風邪などで病院を受診したときの診察や検査で偶然見つかることも多いです。

どうやって診断しますか?

1. 血液検査(腫瘍マーカー)

肝芽腫ではAFP(アルファ・フェトプロテイン)という物質が血液中で高くなります。この値を測ることで、肝芽腫の可能性があるかを確認します。

ただし、AFPは出生直後のお子さんは正常でも高値で、また他のがんや肝疾患でも上がることがあるので、他の検査と組み合わせて解釈・診断します。

2. 画像検査

  • 超音波検査(エコー):おなかに機械を当てて、肝臓の中に腫瘍があるか調べます。
  • お腹のCT検査・MRI検査:より詳しく腫瘍の大きさや広がり、血管との関係、他の臓器への転移などを調べます。
  • 胸のCT検査:肺への転移がないかを確認します。
  • 頭のMRI:脳への転移がないかを確認します。

3. 生検(せいけん)

腫瘍の一部を採取し、病理医が顕微鏡でがん細胞の種類や性質を調べる検査です。手術時や、針を使って採ることもあります。

どのように治療しますか?

肝芽腫の治療は、お子さんの年齢、がんの広がりや性質によって異なりますが、以下の方法を組み合わせて行います:

1. 化学療法(抗がん剤)

がんを小さくしてから手術しやすくするため、治療の初めに抗がん剤を使うことが多いです。また、手術後にも残っている可能性のあるがん細胞をなくすために使います。

2. 手術

がんが小さくなった後に、肝臓のがんを切除(取り除く)します。がんを完全に取り切ることができれば、治る可能性が高くなります。

3. 肝移植

がんが広範囲にわたっていて肝臓を手術で取りきれない場合は、肝臓の移植が検討されることもあります

病気の進行の程度(病期)はどうやって決めますか?

肝臓を4つの区域に分けて、どこまでがんが広がっているかを確認します。これをPRETEXT分類といいます。

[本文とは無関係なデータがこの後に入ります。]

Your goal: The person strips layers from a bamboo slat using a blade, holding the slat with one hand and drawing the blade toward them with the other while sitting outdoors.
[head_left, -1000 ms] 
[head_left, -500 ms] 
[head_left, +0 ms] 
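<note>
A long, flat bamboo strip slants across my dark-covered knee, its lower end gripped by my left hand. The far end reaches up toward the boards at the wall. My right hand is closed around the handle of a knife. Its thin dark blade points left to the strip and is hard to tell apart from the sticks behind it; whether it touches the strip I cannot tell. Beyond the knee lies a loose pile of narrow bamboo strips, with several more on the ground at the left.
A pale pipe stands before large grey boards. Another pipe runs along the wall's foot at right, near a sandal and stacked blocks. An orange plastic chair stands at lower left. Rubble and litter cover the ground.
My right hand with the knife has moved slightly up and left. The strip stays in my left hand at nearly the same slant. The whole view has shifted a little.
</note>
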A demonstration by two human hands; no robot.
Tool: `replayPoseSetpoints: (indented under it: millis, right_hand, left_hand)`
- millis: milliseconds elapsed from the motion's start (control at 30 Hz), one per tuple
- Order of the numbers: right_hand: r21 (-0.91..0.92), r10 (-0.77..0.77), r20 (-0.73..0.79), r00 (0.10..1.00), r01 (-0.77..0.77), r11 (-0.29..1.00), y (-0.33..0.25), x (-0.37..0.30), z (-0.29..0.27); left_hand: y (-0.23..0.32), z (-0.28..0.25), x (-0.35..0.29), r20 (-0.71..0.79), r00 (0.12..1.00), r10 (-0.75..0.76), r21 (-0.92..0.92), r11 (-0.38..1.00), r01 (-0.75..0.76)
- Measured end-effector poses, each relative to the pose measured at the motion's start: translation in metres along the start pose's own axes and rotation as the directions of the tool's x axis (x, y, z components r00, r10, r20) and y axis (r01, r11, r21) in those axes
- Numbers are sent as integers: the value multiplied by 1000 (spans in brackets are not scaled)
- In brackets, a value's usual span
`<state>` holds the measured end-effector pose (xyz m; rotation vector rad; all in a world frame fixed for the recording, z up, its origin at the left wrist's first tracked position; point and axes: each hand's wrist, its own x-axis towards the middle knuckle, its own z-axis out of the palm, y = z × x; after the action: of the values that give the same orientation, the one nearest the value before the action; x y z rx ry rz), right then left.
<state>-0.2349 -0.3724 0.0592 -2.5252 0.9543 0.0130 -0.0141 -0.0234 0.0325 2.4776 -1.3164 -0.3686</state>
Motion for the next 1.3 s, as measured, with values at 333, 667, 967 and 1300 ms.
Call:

  • PRETEXT 1期:1区域だけにがんがある
  • PRETEXT 2期:隣り合う2区域にがんがある
  • PRETEXT 3期:隣接する3区域、または離れた2区域にがんがある
  • PRETEXT 4期:すべての区域にがんがある

この分類で、治療の方針を決める参考にします。

JPLTプロトコルより

治療の副作用はどのようなものがありますか?

抗がん剤による副作用:

  • 吐き気、食欲不振
  • 白血球の減少 → 感染症にかかりやすくなる
  • 腎臓心臓の機能低下
  • 聴力への影響(特に高い音が聞きづらくなる)

手術による副作用:

  • 出血や感染のリスク
  • 肝臓の働きに関わる一時的な障害

治療後も定期的な通院と検査で、がんの再発の有無や、臓器への影響をしっかりチェックしていきます。

肝芽腫は治る病気ですか?

早期に発見して、がんを完全に取り除くことができれば、治る可能性の高い病気です。

特に、他の臓器への転移がない場合は、80%以上のお子さんが元気に生活できるようになっています。

一方で、次のような場合には注意が必要です:

  • 手術で完全にがんを取り切れなかった場合
  • 再発した場合
  • AFPの値が治療で下がらない場合や、治療前から極端に低い場合
  • がん細胞の種類が治療に効きにくいタイプだった場合

長期フォローアップについて

治療が終わってからも、定期的な通院(外来フォローアップ)がとても大切です。

当院では、お子さんの成長や心身の発達、学校生活や社会復帰などを見守りながら、以下のようなサポートを行っています:

  • 晩期合併症の早期発見・対処
  • 復学・就学支援
  • 心理的サポート
  • 就労や結婚・出産に向けた支援

臨床研究について

当院は、日本小児がん研究グループ(JCCG)や米国や欧州との国際共同試験(PHITT)などの全国規模の研究ネットワークに参加し、最新の標準治療・臨床試験に基づいた治療を提供しています。

最後に

肝芽腫は強い治療が必要な病気ですが、適切な治療を受けることで、多くのお子さんが回復し、元気に成長されています。

お子さんとご家族が不安な気持ちを抱えるのは当然です。当院のチームは、医師・看護師・薬剤師・心理士・ソーシャルワーカーが連携して、治療から退院後の生活までしっかりとサポートします。